§ TASK BRIEF
All of the data that follows needs to be printed again, exactly as it reads.

§ EXERCISE DATA

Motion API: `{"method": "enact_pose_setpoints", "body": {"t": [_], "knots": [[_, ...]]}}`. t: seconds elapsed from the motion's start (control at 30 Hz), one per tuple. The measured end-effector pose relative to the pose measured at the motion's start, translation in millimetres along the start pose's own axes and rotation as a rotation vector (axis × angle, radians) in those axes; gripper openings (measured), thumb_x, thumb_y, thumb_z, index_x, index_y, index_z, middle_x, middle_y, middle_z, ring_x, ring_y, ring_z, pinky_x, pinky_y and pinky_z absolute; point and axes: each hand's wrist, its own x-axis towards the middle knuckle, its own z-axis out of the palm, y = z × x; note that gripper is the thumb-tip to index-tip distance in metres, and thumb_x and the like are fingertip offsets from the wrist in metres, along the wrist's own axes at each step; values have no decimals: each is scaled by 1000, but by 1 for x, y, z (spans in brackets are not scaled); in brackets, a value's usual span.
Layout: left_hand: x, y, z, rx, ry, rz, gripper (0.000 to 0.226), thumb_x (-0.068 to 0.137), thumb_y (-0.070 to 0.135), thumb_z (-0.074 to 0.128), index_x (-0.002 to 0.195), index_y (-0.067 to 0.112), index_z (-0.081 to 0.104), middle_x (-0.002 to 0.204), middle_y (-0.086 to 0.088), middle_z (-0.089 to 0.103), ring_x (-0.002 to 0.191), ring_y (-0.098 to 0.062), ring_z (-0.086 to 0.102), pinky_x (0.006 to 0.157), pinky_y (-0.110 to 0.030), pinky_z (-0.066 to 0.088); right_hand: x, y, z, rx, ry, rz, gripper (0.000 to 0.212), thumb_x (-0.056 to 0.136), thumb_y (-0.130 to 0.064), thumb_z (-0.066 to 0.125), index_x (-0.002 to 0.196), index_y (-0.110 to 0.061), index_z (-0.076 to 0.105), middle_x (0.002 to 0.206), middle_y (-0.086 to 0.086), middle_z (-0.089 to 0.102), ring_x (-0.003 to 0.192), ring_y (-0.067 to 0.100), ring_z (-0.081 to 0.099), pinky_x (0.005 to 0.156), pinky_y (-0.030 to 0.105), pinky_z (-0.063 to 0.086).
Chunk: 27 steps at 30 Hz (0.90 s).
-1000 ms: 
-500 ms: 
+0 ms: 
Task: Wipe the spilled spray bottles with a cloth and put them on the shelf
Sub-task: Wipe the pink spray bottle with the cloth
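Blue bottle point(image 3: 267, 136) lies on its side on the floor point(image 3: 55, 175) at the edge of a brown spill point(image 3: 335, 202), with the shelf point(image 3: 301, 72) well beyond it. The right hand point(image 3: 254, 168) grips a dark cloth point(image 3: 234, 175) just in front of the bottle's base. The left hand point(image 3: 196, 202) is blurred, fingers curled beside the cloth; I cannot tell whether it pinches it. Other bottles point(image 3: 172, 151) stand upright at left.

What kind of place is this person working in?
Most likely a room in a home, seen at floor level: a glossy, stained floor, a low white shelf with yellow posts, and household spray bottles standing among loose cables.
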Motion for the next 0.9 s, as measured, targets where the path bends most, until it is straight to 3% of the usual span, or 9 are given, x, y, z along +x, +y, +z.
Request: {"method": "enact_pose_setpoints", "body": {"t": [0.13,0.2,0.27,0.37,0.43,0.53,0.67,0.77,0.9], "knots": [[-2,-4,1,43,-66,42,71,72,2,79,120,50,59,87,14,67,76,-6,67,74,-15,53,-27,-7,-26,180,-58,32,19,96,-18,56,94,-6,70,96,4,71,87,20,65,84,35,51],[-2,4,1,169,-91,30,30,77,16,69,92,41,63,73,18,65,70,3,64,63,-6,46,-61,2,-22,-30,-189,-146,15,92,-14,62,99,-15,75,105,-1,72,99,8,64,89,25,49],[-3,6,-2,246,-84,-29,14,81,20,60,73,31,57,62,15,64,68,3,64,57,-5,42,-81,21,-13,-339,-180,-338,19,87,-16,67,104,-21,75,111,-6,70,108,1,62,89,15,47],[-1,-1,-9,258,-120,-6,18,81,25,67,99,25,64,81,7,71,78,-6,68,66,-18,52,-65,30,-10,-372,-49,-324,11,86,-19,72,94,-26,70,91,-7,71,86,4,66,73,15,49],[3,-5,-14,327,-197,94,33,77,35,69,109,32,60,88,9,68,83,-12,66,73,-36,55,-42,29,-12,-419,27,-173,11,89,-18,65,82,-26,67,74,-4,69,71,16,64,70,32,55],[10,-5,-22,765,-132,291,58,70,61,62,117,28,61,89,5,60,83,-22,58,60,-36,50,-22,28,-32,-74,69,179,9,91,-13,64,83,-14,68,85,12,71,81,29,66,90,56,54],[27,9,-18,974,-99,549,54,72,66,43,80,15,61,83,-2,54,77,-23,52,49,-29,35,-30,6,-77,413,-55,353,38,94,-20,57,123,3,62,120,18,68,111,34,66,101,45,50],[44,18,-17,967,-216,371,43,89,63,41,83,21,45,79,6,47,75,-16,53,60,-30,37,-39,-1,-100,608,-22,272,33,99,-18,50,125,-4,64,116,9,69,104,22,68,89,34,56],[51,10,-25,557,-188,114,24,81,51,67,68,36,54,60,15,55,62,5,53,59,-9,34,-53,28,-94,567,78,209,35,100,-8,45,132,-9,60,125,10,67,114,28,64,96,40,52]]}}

§ RESULT BELOW
Motion API: `{"method": "enact_pose_setpoints", "body": {"t": [_], "knots": [[_, ...]]}}`. t: seconds elapsed from the motion's start (control at 30 Hz), one per tuple. The measured end-effector pose relative to the pose measured at the motion's start, translation in millimetres along the start pose's own axes and rotation as a rotation vector (axis × angle, radians) in those axes; gripper openings (measured), thumb_x, thumb_y, thumb_z, index_x, index_y, index_z, middle_x, middle_y, middle_z, ring_x, ring_y, ring_z, pinky_x, pinky_y and pinky_z absolute; point and axes: each hand's wrist, its own x-axis towards the middle knuckle, its own z-axis out of the palm, y = z × x; note that gripper is the thumb-tip to index-tip distance in metres, and thumb_x and the like are fingertip offsets from the wrist in metres, along the wrist's own axes at each step; values have no decimals: each is scaled by 1000, but by 1 for x, y, z (spans in brackets are not scaled); in brackets, a value's usual span.
Layout: left_hand: x, y, z, rx, ry, rz, gripper (0.000 to 0.226), thumb_x (-0.068 to 0.137), thumb_y (-0.070 to 0.135), thumb_z (-0.074 to 0.128), index_x (-0.002 to 0.195), index_y (-0.067 to 0.112), index_z (-0.081 to 0.104), middle_x (-0.002 to 0.204), middle_y (-0.086 to 0.088), middle_z (-0.089 to 0.103), ring_x (-0.002 to 0.191), ring_y (-0.098 to 0.062), ring_z (-0.086 to 0.102), pinky_x (0.006 to 0.157), pinky_y (-0.110 to 0.030), pinky_z (-0.066 to 0.088); right_hand: x, y, z, rx, ry, rz, gripper (0.000 to 0.212), thumb_x (-0.056 to 0.136), thumb_y (-0.130 to 0.064), thumb_z (-0.066 to 0.125), index_x (-0.002 to 0.196), index_y (-0.110 to 0.061), index_z (-0.076 to 0.105), middle_x (0.002 to 0.206), middle_y (-0.086 to 0.086), middle_z (-0.089 to 0.102), ring_x (-0.003 to 0.192), ring_y (-0.067 to 0.100), ring_z (-0.081 to 0.099), pinky_x (0.005 to 0.156), pinky_y (-0.030 to 0.105), pinky_z (-0.063 to 0.086).
Chunk: 27 steps at 30 Hz (0.90 s).
-1000 ms: 
-500 ms: 
+0 ms: 
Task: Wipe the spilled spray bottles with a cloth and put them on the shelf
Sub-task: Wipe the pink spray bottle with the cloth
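Blue bottle point(image 3: 267, 136) lies on its side on the floor point(image 3: 55, 175) at the edge of a brown spill point(image 3: 335, 202), with the shelf point(image 3: 301, 72) well beyond it. The right hand point(image 3: 254, 168) grips a dark cloth point(image 3: 234, 175) just in front of the bottle's base. The left hand point(image 3: 196, 202) is blurred, fingers curled beside the cloth; I cannot tell whether it pinches it. Other bottles point(image 3: 172, 151) stand upright at left.

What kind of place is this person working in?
Most likely a room in a home, seen at floor level: a glossy, stained floor, a low white shelf with yellow posts, and household spray bottles standing among loose cables.
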Motion for the next 0.9 s, as measured, targets where the path bends most, until it is straight to 3% of the usual span, or 9 are given, x, y, z along +x, +y, +z.
Request: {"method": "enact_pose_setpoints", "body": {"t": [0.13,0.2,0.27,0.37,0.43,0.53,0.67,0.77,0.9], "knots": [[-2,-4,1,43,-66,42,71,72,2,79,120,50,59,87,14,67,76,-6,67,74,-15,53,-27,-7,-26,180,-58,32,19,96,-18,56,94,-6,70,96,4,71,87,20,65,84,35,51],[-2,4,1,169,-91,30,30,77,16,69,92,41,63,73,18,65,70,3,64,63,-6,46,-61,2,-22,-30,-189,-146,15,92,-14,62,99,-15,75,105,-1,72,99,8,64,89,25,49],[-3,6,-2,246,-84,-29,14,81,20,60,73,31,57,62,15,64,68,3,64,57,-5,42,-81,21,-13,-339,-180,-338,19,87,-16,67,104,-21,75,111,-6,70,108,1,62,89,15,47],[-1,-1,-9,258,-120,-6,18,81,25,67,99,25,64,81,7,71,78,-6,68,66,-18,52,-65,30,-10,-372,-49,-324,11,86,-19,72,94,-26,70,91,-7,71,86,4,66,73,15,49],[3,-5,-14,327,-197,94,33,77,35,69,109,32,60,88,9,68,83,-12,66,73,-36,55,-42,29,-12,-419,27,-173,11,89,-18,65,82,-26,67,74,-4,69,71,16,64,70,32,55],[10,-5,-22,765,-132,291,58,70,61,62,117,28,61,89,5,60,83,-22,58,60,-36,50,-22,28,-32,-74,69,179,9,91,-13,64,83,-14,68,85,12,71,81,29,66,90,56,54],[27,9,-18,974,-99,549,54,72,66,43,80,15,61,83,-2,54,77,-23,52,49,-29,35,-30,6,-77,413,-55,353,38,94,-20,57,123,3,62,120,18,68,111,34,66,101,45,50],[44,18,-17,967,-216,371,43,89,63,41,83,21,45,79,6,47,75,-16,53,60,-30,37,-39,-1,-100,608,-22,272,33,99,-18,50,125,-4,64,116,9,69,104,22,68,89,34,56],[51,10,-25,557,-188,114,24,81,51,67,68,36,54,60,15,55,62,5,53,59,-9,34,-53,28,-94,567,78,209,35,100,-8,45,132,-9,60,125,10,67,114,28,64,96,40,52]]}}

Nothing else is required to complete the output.